Kefir is an independently built C compiler that commenters describe as unusually small, correct, and capable enough to pass GCC’s torture tests, which made the shutdown feel like more than the loss of a niche side project. In the announcement, the author says they still enjoy the hard parts of compiler work, but no longer feels justified publishing that effort publicly because the biggest beneficiaries now look like companies vacuuming up code for large language models. That landed with a lot of sympathy. Several people said they have already stopped publishing code, art, or writing for the same reason, or have put sites behind logins because AI crawlers ignore robots.txt and hammer small servers.
If more maintainers start treating public release as optional instead of default, AI data extraction stops being a copyright fight and becomes a supply problem for future open source and developer tooling.
Mostly frustrated and resigned. People admired Kefir and were unhappy to lose an impressive compiler, but the stronger mood was broader disillusionment that AI scraping has broken the informal reciprocity many creators thought they were signing up for when publishing publicly.
01 The key shift is not legal doctrine but the creator’s mental model of what "copying" means.
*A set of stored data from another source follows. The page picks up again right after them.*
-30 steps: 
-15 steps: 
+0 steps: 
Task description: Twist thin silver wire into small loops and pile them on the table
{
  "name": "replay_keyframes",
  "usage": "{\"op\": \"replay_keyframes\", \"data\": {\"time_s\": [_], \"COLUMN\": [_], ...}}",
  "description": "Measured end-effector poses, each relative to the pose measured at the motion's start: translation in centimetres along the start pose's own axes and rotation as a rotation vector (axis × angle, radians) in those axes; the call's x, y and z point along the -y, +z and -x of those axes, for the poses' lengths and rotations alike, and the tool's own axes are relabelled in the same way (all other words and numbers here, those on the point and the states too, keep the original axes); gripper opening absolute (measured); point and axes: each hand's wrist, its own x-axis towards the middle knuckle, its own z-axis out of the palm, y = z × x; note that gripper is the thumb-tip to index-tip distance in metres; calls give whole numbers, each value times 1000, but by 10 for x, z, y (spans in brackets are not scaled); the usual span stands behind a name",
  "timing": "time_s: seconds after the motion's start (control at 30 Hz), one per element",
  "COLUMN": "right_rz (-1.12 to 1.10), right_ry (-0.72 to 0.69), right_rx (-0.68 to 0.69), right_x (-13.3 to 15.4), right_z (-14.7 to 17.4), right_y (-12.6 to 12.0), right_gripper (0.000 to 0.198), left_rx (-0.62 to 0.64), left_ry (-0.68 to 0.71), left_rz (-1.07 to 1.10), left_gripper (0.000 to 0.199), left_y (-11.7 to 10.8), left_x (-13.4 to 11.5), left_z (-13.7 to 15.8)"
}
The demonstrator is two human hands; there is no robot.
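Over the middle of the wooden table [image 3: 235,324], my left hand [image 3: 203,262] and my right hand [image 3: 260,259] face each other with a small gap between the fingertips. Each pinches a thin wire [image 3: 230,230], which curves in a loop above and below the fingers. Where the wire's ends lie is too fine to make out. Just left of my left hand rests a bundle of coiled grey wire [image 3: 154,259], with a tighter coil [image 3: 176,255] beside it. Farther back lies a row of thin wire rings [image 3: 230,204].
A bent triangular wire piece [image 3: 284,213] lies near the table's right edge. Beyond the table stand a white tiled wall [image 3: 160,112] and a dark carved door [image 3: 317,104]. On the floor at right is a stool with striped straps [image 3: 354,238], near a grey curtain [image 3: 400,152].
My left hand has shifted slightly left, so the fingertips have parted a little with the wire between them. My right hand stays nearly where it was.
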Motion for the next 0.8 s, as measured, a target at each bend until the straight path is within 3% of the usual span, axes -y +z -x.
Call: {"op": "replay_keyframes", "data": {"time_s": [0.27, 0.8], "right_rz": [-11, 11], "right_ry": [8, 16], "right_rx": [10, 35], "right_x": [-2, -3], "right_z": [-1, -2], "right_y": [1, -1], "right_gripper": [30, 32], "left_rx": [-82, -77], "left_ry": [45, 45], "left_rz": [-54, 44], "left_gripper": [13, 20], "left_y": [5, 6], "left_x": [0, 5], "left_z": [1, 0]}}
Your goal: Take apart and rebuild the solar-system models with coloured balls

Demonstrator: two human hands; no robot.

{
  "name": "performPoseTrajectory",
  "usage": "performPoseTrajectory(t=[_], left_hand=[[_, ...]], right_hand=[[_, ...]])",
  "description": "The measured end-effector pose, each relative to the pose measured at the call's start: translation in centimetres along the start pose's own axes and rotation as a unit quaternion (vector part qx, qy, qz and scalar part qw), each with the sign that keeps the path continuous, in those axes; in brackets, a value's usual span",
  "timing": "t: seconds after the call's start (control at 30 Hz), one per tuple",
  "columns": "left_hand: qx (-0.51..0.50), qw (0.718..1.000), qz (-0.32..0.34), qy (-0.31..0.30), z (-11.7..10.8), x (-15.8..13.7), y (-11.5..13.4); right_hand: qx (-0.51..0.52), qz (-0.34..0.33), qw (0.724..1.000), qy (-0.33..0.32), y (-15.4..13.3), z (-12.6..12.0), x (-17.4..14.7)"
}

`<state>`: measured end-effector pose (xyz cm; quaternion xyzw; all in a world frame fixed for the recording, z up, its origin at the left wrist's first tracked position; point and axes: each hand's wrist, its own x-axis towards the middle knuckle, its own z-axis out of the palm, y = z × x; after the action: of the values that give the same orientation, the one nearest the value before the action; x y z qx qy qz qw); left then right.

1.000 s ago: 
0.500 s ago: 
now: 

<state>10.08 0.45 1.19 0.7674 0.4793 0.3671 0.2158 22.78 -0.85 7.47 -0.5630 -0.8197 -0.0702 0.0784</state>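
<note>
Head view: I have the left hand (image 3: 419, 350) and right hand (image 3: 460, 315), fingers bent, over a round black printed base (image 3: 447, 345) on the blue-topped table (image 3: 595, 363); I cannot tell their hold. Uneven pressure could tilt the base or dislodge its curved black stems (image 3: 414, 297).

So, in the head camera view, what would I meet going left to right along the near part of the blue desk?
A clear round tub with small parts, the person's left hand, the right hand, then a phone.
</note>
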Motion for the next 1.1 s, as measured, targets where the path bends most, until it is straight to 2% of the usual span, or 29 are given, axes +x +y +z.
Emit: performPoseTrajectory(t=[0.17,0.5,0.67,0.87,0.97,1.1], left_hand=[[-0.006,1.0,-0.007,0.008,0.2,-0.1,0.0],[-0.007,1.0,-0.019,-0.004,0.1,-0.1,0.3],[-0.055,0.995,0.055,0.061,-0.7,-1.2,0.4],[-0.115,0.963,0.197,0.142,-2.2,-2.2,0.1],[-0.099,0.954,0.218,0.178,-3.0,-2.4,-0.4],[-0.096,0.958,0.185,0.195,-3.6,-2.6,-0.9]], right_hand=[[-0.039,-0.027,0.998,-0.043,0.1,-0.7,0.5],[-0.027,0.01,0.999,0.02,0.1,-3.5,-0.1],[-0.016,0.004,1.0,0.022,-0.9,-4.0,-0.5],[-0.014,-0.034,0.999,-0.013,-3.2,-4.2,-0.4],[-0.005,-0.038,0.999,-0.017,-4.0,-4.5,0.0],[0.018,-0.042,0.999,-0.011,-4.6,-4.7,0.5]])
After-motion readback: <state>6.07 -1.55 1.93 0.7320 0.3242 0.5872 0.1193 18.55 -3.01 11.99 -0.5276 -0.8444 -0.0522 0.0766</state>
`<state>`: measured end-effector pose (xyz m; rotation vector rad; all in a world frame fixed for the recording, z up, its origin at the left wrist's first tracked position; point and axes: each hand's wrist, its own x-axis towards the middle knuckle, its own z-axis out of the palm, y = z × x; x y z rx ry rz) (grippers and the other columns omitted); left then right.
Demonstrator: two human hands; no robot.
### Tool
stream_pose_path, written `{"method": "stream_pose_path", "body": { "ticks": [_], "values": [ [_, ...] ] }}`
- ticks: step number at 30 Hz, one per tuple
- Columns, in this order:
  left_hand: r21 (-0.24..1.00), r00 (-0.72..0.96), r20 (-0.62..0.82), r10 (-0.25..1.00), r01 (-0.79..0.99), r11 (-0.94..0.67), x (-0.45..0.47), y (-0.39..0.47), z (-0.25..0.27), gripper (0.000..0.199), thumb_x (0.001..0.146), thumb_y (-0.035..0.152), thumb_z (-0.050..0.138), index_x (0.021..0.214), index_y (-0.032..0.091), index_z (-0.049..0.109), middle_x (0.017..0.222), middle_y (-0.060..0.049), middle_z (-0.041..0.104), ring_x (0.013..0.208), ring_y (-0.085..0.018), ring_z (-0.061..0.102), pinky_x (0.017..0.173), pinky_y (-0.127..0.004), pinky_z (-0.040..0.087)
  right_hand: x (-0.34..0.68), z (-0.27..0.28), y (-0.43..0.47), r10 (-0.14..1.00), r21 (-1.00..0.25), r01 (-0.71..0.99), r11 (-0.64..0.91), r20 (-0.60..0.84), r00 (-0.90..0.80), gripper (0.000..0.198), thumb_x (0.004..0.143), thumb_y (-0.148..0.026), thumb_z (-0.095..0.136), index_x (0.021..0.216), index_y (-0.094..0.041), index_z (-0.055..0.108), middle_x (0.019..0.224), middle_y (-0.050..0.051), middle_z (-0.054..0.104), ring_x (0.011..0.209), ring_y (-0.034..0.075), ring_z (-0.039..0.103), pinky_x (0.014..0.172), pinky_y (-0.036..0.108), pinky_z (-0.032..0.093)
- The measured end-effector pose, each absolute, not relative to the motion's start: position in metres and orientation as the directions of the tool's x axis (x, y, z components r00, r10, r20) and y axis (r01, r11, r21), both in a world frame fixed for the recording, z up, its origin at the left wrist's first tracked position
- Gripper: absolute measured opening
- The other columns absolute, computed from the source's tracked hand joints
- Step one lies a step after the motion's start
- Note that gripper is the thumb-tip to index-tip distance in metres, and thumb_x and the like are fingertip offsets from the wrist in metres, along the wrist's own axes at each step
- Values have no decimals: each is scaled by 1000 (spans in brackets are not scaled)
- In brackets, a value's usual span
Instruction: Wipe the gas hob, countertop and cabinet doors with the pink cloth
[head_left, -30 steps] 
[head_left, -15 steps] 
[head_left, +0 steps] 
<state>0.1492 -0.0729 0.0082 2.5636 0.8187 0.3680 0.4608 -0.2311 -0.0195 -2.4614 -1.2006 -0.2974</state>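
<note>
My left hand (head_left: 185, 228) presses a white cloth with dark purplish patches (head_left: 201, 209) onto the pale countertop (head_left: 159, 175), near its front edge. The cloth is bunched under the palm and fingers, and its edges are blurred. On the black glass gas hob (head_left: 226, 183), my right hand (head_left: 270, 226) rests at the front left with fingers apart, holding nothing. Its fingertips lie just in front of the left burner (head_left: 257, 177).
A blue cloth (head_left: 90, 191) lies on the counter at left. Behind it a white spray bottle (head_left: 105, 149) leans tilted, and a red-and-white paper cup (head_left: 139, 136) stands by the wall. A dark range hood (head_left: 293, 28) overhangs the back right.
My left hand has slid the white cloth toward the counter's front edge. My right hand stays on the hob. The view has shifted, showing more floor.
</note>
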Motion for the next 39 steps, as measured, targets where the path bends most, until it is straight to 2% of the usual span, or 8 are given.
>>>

One commenter argued that older open source norms assumed copying required obvious reuse, so licenses and reciprocity expectations lined up with reality. LLMs break that intuition by reproducing the functional value of public work while laundering its origins, which lets code contribute to closed commercial systems without attribution, sharing, or even user awareness of where it came from.
The damage here is motivational before it is legal. When reuse becomes invisible, the old social incentives to publish stop working.
02 Private retreat can become a structural moat, not just an individual protest.
Commenters noted that Kefir is effectively a one-person project, so closing development likely ends the public line outright. More broadly, if creators stop posting new work or pull old work down, incumbent model vendors keep their already-scraped corpus while everyone else faces a thinner future commons. That does not bring back open source. It creates closed knowledge networks and advantages the companies that extracted first.
The first-order risk is not only fewer public projects. It is a more concentrated AI market built on a one-time harvest of open culture.
03 The strongest concrete objection was not abstract training theory but output behavior.
Commenters pointed to models returning broken but recognizable GPL code fragments and to examples like Copilot reproducing Quake code, arguing that real systems do sometimes emit license-bound material without attribution. That weakens the clean claim that model use is merely "learning" and makes the enforcement gap feel immediate rather than philosophical.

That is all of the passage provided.